──────── THE DATA

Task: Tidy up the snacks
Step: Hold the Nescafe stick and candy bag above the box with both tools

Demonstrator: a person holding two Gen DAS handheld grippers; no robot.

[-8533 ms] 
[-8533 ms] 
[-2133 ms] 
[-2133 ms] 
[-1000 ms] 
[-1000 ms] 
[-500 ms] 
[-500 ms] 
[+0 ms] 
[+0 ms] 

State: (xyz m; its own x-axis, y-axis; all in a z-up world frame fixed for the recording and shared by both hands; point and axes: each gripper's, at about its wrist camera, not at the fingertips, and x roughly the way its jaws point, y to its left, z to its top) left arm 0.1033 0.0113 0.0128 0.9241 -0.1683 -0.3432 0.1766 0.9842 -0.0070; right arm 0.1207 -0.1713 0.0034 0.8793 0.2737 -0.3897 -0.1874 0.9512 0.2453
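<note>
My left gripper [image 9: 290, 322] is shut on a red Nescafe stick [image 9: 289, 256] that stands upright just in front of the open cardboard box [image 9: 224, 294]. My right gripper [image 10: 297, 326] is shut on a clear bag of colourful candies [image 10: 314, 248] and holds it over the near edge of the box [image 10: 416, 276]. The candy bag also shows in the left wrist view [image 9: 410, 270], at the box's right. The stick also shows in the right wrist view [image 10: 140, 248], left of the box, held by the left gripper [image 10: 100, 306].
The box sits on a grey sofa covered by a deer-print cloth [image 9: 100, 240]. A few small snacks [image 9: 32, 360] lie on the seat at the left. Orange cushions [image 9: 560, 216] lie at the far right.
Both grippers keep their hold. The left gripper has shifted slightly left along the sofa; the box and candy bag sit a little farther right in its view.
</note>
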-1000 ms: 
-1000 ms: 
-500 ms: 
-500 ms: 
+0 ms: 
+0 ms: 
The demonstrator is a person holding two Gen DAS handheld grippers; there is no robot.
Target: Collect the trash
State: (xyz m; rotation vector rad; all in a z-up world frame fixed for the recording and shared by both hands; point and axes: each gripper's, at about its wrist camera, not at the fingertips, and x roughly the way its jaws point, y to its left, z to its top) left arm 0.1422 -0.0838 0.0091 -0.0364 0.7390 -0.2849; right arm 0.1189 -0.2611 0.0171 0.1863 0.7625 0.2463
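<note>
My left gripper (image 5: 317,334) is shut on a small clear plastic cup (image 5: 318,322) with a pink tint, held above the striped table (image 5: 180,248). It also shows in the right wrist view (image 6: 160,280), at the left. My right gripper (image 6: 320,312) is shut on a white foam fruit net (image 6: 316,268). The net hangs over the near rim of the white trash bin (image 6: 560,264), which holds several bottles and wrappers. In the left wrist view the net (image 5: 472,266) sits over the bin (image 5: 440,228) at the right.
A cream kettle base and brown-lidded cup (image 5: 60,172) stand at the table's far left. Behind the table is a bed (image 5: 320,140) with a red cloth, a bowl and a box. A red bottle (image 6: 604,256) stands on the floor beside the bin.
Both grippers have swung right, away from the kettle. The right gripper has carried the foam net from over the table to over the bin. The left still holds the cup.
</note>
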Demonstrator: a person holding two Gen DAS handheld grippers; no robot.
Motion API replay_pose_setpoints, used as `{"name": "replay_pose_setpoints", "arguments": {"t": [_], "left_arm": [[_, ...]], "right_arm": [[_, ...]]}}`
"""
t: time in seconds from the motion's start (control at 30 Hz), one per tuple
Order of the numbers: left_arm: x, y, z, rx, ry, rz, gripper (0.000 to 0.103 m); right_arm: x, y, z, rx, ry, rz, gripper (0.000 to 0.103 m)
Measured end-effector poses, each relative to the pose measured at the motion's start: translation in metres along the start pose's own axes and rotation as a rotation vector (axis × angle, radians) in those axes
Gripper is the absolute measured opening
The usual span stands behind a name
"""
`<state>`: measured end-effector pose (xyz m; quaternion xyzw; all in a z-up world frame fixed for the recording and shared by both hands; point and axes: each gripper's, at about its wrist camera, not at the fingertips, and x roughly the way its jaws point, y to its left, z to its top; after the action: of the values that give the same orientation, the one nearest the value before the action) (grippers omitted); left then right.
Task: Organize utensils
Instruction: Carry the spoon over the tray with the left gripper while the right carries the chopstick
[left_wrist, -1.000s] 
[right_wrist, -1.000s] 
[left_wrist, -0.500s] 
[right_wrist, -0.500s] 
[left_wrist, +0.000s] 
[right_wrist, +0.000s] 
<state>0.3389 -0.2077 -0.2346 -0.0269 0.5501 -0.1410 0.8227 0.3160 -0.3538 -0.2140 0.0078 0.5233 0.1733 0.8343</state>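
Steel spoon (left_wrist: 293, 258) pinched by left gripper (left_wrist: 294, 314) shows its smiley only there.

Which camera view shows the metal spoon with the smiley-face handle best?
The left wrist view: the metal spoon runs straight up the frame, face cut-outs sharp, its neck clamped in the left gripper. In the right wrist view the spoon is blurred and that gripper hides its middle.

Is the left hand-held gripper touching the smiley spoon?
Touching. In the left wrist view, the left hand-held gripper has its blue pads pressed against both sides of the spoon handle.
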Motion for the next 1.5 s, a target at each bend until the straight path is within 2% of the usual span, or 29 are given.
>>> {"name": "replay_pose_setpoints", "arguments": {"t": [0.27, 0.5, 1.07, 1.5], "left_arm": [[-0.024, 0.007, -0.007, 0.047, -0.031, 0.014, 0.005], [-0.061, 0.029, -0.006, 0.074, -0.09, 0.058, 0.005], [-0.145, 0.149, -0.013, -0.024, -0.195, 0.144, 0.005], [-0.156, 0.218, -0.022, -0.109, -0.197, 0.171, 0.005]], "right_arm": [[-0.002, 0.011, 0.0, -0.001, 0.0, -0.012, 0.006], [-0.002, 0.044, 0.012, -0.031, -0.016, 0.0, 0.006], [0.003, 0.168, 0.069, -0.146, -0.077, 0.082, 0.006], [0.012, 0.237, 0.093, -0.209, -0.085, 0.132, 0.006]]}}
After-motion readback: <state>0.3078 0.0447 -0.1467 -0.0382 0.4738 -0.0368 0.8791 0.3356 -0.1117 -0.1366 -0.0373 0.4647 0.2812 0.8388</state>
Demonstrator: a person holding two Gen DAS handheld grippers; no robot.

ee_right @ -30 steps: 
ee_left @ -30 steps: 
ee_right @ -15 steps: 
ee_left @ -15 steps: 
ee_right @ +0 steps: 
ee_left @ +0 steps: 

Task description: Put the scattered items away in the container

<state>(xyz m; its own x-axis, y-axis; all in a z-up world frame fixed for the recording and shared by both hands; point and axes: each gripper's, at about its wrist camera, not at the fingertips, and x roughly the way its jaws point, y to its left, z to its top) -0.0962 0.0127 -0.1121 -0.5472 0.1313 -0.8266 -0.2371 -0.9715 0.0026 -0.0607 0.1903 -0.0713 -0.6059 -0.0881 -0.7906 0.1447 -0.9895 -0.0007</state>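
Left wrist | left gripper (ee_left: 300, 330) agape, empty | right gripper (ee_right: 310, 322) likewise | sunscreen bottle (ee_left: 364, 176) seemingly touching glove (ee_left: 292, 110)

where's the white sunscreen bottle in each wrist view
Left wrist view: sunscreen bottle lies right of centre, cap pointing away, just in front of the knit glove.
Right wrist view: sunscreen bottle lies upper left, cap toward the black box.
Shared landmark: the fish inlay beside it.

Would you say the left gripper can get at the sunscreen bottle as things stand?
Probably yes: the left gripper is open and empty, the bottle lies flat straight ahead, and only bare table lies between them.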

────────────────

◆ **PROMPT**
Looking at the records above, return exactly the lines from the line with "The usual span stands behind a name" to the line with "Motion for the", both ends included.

◆ **EXERCISE RESPONSE**
The usual span stands behind a name
"""
`<state>`: measured end-effector pose (xyz m; quaternion xyzw; all in a z-up world frame fixed for the recording and shared by both hands; point and axes: each gripper's, at about its wrist camera, not at the fingertips, and x roughly the way its jaws point, y to its left, z to its top; after the action: of the values that give the same orientation, the one nearest the value before the action) (grippers omitted); left then right.
Task: Organize utensils
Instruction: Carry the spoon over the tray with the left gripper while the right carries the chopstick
[left_wrist, -1.000s] 
[right_wrist, -1.000s] 
[left_wrist, -0.500s] 
[right_wrist, -0.500s] 
[left_wrist, +0.000s] 
[right_wrist, +0.000s] 
<state>0.3389 -0.2077 -0.2346 -0.0269 0.5501 -0.1410 0.8227 0.3160 -0.3538 -0.2140 0.0078 0.5233 0.1733 0.8343</state>
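Steel spoon (left_wrist: 293, 258) pinched by left gripper (left_wrist: 294, 314) shows its smiley only there.

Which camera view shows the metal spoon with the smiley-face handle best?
The left wrist view: the metal spoon runs straight up the frame, face cut-outs sharp, its neck clamped in the left gripper. In the right wrist view the spoon is blurred and that gripper hides its middle.

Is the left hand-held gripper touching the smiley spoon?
Touching. In the left wrist view, the left hand-held gripper has its blue pads pressed against both sides of the spoon handle.
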Motion for the next 1.5 s, a target at each bend until the straight path is within 2% of the usual span, or 29 are given.

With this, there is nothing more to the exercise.